I have cash too, at least with enough warning. I would be glad to just gain entrance to the place and be able to either buy items as distributed "by the list" or can it myself. (not really sure how it works)

Would be thrilled to help someone and split expenses if you are a member.....or whatever else can be arranged. If nothing else just someone who can simply pick up an order for me and deal with the hassle of handing it off to me. I'd be glad to barter some of my personal offerings in appreciation.

The services used to be public and it's a shame it stopped. I don't want to do anything shady, just a nice way to stretch a lean budget and prepare family needs. I am too honest to pretend to join or be a member for the privilige.


----------



## spiffydave (Mar 19, 2008)

hintonlady said:


> I couldn't find any location closer than
> The services used to be public and it's a shame it stopped. I don't want to do anything shady, just a nice way to stretch a lean budget and prepare family needs. I am too honest to pretend to join or be a member for the privilige.


I asked about non-LDS people using the cannery and was told that everyone is welcome. You can buy in bulk, but if you want to buy dry packed or wet packed goods you'll be asked to work a shift canning items.

This is in the Boise area, but I think that policy is in force across the U.S. Just call your local cannery to confirm.


----------



## FUNKY PIONEER (Sep 20, 2005)

I'm in South East Idaho and we were told that non-members much be accompanied by a member. So you need to find a member friend to take you.


----------



## hintonlady (Apr 22, 2007)

Thanks Dave, that sounds great.
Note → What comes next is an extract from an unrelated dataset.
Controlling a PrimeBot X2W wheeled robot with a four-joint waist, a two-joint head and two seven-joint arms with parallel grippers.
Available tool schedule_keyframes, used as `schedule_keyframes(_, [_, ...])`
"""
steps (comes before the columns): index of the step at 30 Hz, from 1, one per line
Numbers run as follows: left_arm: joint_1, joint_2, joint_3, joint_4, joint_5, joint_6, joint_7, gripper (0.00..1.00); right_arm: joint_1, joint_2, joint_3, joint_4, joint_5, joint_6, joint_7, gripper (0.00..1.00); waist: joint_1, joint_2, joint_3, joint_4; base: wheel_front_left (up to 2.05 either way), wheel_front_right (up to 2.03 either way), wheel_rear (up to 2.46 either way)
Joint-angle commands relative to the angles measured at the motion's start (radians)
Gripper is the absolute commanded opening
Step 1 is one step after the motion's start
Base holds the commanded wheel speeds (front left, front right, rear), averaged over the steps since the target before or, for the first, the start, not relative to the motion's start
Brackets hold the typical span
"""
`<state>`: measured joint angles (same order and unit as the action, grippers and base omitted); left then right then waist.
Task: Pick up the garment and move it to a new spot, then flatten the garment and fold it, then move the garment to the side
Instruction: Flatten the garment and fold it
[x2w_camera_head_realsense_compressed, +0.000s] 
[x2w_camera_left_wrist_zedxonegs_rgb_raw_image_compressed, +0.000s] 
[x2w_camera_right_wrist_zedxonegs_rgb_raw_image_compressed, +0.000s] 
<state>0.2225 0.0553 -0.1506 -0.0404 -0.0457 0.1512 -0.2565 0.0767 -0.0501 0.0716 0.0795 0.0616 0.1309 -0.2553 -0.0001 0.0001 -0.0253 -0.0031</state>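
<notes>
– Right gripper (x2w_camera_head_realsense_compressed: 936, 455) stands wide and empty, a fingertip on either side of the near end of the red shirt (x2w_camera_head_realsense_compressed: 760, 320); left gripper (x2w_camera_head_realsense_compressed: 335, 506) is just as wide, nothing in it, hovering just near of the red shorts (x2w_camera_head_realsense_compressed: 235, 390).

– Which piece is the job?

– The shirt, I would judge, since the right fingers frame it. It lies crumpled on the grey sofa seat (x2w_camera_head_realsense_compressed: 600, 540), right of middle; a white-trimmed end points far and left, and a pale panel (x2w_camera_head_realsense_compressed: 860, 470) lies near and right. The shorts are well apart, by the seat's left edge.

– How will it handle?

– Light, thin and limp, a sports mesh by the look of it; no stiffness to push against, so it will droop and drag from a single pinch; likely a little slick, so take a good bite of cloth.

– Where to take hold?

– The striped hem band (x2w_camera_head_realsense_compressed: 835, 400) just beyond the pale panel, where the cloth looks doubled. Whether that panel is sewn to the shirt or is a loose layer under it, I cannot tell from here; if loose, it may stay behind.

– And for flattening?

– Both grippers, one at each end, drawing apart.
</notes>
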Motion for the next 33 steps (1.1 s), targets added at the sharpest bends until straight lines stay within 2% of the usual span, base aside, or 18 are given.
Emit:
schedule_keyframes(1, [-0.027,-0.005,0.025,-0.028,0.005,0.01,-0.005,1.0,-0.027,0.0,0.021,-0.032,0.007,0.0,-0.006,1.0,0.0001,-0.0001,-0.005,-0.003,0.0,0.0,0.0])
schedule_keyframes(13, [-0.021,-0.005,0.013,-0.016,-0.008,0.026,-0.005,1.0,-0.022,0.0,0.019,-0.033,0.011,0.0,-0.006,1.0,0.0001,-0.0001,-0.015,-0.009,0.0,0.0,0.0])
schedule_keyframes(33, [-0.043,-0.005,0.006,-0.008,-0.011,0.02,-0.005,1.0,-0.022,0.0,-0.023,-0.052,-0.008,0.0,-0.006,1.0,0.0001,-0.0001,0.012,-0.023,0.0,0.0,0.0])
I would be glad to contribute, volunteer/work a shift. That would make the whole thing just feel "square" if you know what I mean. Not to mention that it would be fun to get out for a day (work doesn't scare me) and interact with good people. 

Any ideas how I can find local cannery other than link I used? Chicago is sooo far! I was looking on LDS website........can't locate STL site or bridgewood??

I think it's very gracious of the church to allow non members use of facilities/services. I am on board with the philosophy of the provident living. At least from my very limited understanding of what it is. Taking the next step to join (any church) just isn't in my scope right now. 

It's still nice to make friends with like minded people either way.


----------



## teresab (May 25, 2005)

ok...guess I don't get it..what is a LDS Cannery? Is it kind of a food co-op run by the mormons? IF so what can you purchase there? Sorry if this is a stupid question..I really don't know what they are.


----------



## spiffydave (Mar 19, 2008)

teresab said:


> ok...guess I don't get it..what is a LDS Cannery? Is it kind of a food co-op run by the mormons? IF so what can you purchase there? Sorry if this is a stupid question..I really don't know what they are.


Here's description for you:


> Assistance with longer-term food storage is available in home storage centers throughout the United States and Canada.
> 
> Home storage centers have wheat, white rice, dry beans, other basic food items, and packaging supplies available for members to purchase. The centers also have packaging rooms and equipment available for packaging of products purchased at these facilities.
> 
> To schedule an appointment at a home storage center, either contact your ward or stake welfare specialist or call your nearest center.


And here is the proper link for a listing of centers:

http://www.providentliving.org/location/map/0,12566,2026-1-4,00.html

The site says it's for members, but clearly that's not the case everywhere. I would just call your local cannery and ask them nicely if you can use their facilities or purchase items.

Realize, however, that they are experiencing shortages of some items right now and may be out of products or limiting purchases. The cannery in our area is limiting wheat purchases to 100 lbs. per visit.

Hope that helps...


----------



## hintonlady (Apr 22, 2007)

That was the link I used, I must have gotten the number locally from the Chicago folks. Been a long time........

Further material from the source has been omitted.